There are inexplicable situations that happen I believe only when you are in peace with yourself and willing to open to the outer world.

This morning I started early as I wanted to test my leg over a longer distance. So at 6, I pushed me out of the Albergue. I still do not understand why some other people need hours to get ready in the morning. The usual subdued noise on the dormitory, but still noise by all means, started at about 5, and at 6 still everyone was moving around like zombies, between the bed, the washrooms and makeshift kitchen trying to prepare breakfast with horrible coffee and stale biscuits. Besides the lower extremities, food poisoning or in general stomach ache, is what pilgrims complain about the most. For sure avoiding to have breakfast in municipal hostels, is the first precaution for an enduring well being. Actually after all this while, even the menu de los peregrinos at dinner, it’s getting a bit boring with too much food with little variety and  lot of bread. Sorry for digression.

I take normally 15′ to get ready having prepared the backpack the night before. Just need to meditate a little on the bowl, wash hands and face, brush the teeth, fold the sheet liner, hang the scallop shell to the backpack, tie the shoes and I am ready.
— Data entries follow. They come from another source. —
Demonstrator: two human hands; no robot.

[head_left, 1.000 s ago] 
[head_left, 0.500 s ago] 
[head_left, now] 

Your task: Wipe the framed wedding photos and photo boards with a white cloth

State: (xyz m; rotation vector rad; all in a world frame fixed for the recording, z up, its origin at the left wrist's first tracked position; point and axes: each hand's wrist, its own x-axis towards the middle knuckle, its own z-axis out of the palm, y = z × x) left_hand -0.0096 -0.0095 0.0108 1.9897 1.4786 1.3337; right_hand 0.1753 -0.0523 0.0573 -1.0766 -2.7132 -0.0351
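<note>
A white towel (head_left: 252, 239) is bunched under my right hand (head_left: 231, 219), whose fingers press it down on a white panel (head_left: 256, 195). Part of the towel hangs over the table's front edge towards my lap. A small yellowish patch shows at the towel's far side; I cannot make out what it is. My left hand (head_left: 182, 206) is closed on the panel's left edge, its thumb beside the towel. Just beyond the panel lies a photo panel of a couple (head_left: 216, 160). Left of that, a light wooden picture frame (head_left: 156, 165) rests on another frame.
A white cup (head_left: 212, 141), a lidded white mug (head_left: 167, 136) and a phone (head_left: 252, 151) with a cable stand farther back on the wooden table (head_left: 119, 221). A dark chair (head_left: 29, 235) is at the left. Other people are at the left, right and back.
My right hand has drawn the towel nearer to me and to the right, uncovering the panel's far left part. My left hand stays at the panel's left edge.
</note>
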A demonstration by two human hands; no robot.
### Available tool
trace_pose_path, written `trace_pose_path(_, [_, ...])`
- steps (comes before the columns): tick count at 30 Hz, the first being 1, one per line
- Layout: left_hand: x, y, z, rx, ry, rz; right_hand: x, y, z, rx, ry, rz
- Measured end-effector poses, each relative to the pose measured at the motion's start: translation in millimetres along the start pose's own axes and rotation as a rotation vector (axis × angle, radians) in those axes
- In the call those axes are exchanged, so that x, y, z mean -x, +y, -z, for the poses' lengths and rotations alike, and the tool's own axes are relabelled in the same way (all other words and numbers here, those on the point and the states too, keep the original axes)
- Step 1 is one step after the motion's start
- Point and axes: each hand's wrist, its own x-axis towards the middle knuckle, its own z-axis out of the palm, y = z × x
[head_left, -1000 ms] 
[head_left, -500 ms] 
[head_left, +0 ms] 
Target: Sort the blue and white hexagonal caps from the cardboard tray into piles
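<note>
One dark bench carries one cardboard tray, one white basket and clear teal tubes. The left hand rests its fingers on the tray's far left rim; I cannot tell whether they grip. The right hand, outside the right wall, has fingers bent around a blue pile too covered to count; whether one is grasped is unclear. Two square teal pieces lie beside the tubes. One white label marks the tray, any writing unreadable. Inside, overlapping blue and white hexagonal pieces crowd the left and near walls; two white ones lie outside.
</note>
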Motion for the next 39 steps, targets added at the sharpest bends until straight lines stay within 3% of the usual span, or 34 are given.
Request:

If the skies are clear as there were this morning, the solace of being surrounded by such field of stars, is beating all back thoughts of a bit more sleep. Compostela is deriving its name from campus stellae, i.e field of stars, and ancient pilgrims were able to orientate themselves at night following the Milky Way.

My headlight was projecting a small cone of light on the gravel road. All the rest was silent, magic, and mysterious. All of a sudden, I heard some little steps behind me, and fearing the worse, I turned immediately, flooding with light a small Korean lady that trailed me respectfully three steps behind. She had no light and was trying to walk in my shadow to share the light. I offered her to walk in front of me instead, so that she could see better any obstacles or loose stones on the road. She shyly agreed and we almost found out immediately that we had no common language to communicate extensively. We walked in this fashion and in total silence until day break almost 1.5 hours later. Once at the top of what I think was a Meseta, she turned and indicating the stars, she named a few of them using the Latin name. That was quite odd but I was nonetheless pleased with exchange. Much later, at a picnic area, she came to me smiling thankfully and offering me an apple. I was so touched by this simple gesture and the rest of the day continued in a different light. Her name is Kwan Hae Sook.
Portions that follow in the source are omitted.